Engineering CoO/Co3O4 Heterostructures Coupled with Adjacent Fe Single Atoms to Boost Tandem Electrocatalytic Nitrate Reduction for High-Efficiency Ammonia Production

Abstract

Electrocatalytic nitrate reduction offers a promising and sustainable technology for ammonia synthesis. However, the different adsorption configurations of *NO3 and *NO2 intermediates pose significant challenges for a single active site to simultaneously optimise their binding energies. A key issue lies in the accumulation of nitrite on the Fe single-atom site, resulting in the sluggish kinetics of the subsequent deoxygenation and hydrogenation steps.
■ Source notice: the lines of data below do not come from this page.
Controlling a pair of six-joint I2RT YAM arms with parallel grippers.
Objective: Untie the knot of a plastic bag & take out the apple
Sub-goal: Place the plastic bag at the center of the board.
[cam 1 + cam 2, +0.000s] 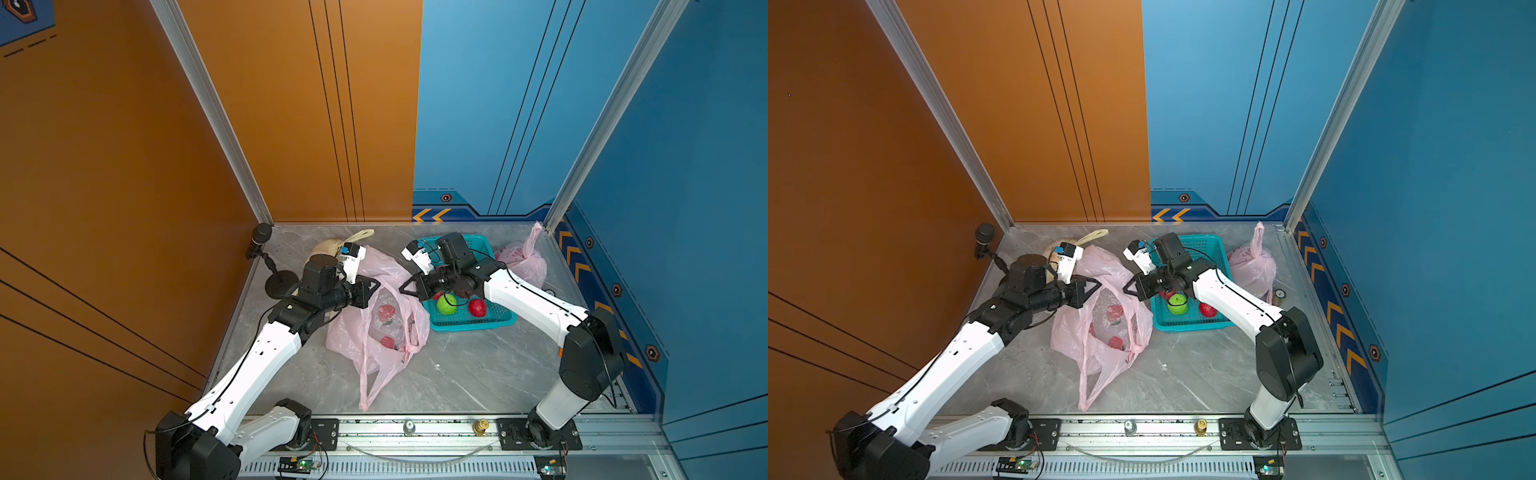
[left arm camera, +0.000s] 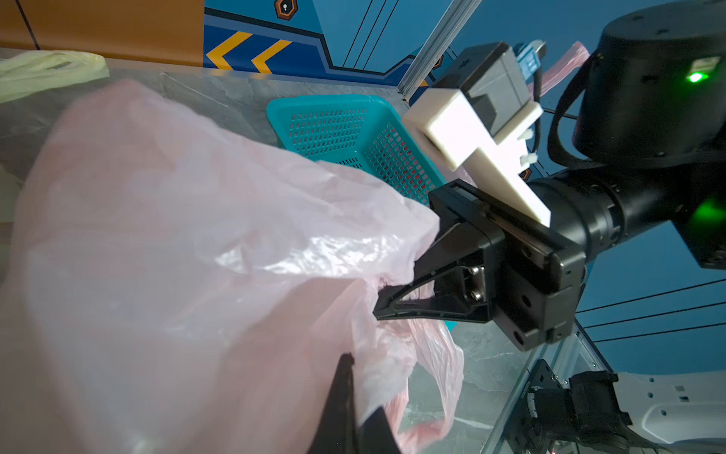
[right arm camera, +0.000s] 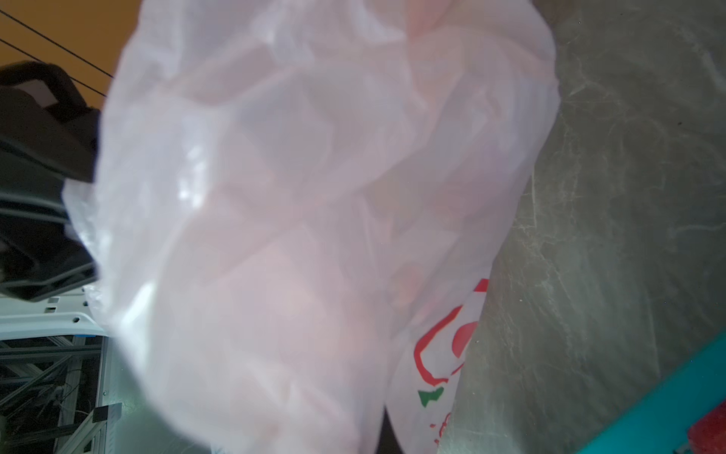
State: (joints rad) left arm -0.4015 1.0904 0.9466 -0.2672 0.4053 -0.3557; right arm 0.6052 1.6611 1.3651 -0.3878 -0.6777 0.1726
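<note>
Centrally, the pink plastic bag lies slumped on the table, with its mouth drawn apart between the two arms. No tight knot shows at the mouth in either top view. One long handle loop trails loose toward the front edge, so the untying step is judged done or very nearly so. A small red round shape seen through the film, probably the apple, sits low inside the bag and is not yet out. The larger red-and-green patch above it is most likely the bag's printed logo.

The left gripper has its fingers pressed together on the near rim of the mouth. The right gripper is pinched shut on the opposite rim, and the left wrist view shows the film caught at its tip.

What remains, by this reading, is to free one arm, reach into the opening and lift the fruit clear.

Just beside the bag stands a teal basket holding a green fruit and a red fruit. Behind it rests a second pink bag, tied, and a cream bag lies at the back.
</note>
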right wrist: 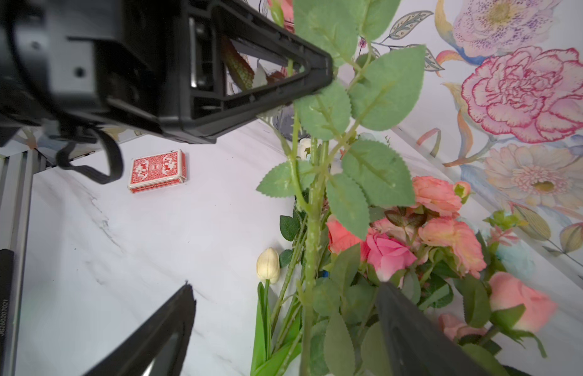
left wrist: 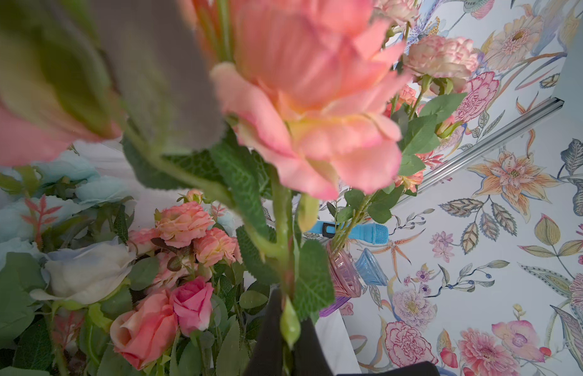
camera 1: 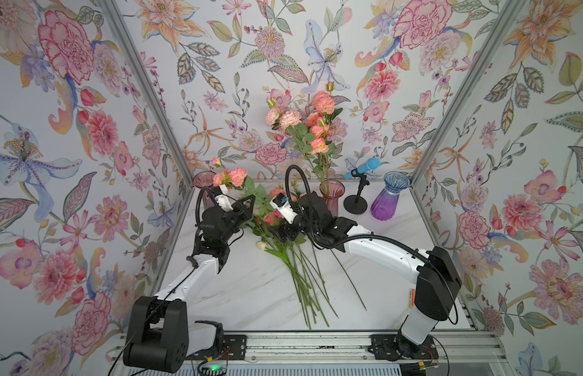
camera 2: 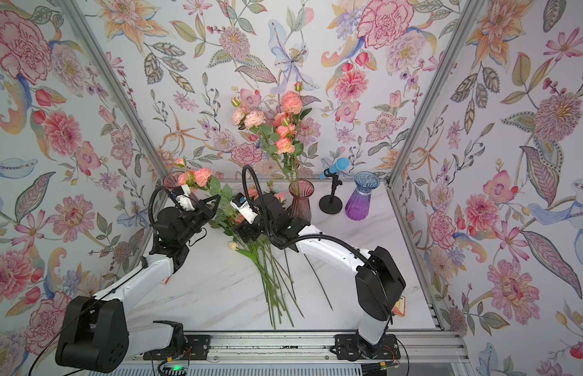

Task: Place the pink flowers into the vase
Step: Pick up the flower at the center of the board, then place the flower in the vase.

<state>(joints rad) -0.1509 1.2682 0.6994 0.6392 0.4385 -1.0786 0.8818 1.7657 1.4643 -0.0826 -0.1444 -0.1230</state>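
Held pink flower [left wrist: 309,107] sits right up against the left wrist lens, blurred, filling most of that view. Its stem [right wrist: 311,241] is clamped in the left gripper [camera 1: 252,197], fingers closed on it among the leaves just below the blooms. The blooms stick out past the fingertips toward the back wall. From that pinch the stem runs down into the gap of the right gripper [right wrist: 283,288]. Those jaws are wide apart, one finger [right wrist: 176,309] on each side, stem roughly mid-gap, no contact visible on either. So the flower hangs between the two grippers, above the table [camera 1: 251,299], left of the pink vase [camera 1: 331,198] and clear of it. That vase stands upright at the back, just beyond the right wrist, with several pink flowers [camera 1: 316,127] already standing in it. More pink flowers lie in a heap [camera 1: 272,219] on the table under the right gripper, long green stems fanned toward the front edge. Pale blue and white flowers [left wrist: 81,273] are mixed into the same heap. Cream tulip bud [right wrist: 268,265] lies beside the heap's stems. Darker pink vase [camera 1: 202,179] stands back-left behind the left arm. Blue microphone [camera 1: 362,168] on a black stand and blue-purple vase [camera 1: 389,200] stand right of the pink vase. Red card deck [right wrist: 157,171] lies flat on the table, well apart from the flowers.
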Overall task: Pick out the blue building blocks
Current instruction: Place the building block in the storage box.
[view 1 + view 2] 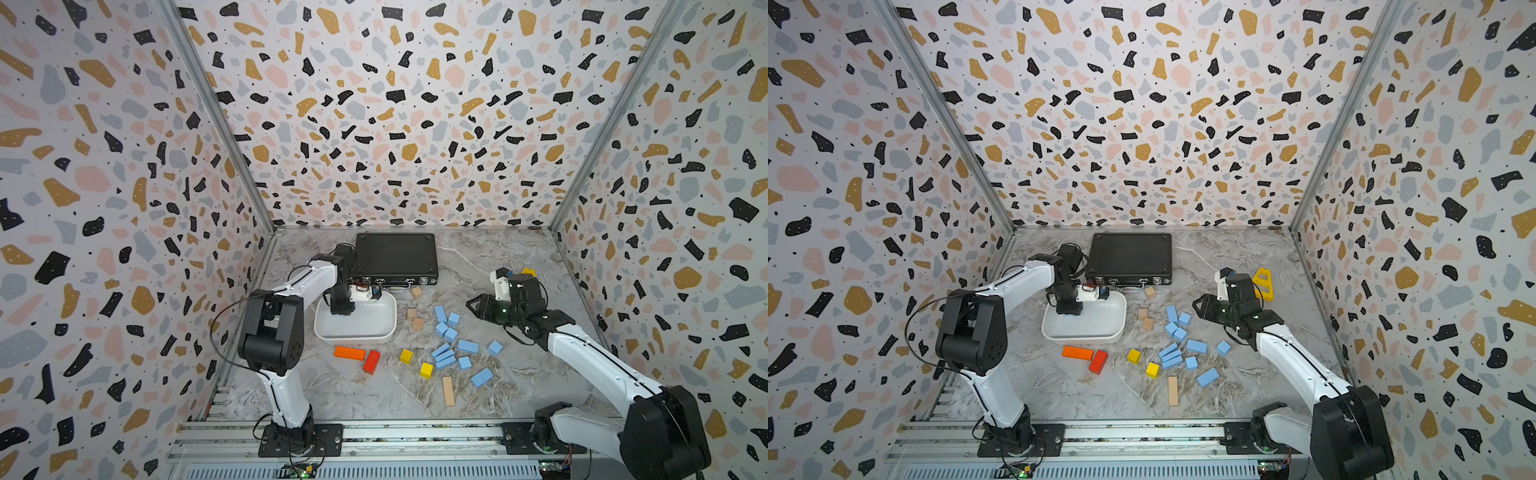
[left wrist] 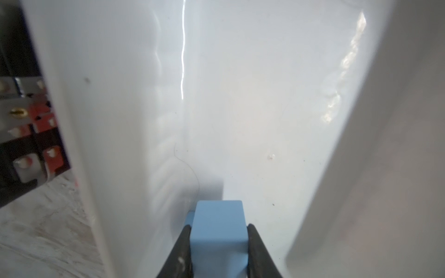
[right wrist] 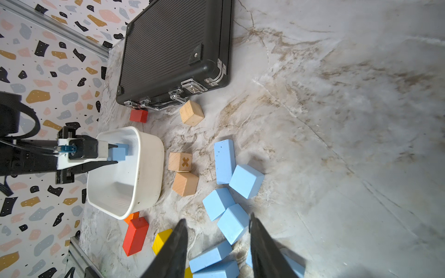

To effectively deal with this issue, in this work, a novel tandem catalyst was developed by integrating atomically dispersed Fe single atoms with adjacent CoO/Co3O4 heterostructures to boost the electroreduction of NO3− to NH3. The obtained tandem catalyst structure delivered a remarkable Faradaic efficiency of 99.6% and an exceptional ammonia yield rate of 2.28 mmol h−1 mgcat.−1. Density functional theory calculations were also conducted, indicating that the CoO/Co3O4 heterostructure can efficiently tune the adsorption geometry of nitrite, thereby accelerating the electroreduction of nitrite to ammonia. Through elucidating both the detailed reaction pathway and tandem catalytic mechanism, this work provides valuable insights for the rational design of next-generation single-atom-based eNO3RR electrocatalysts.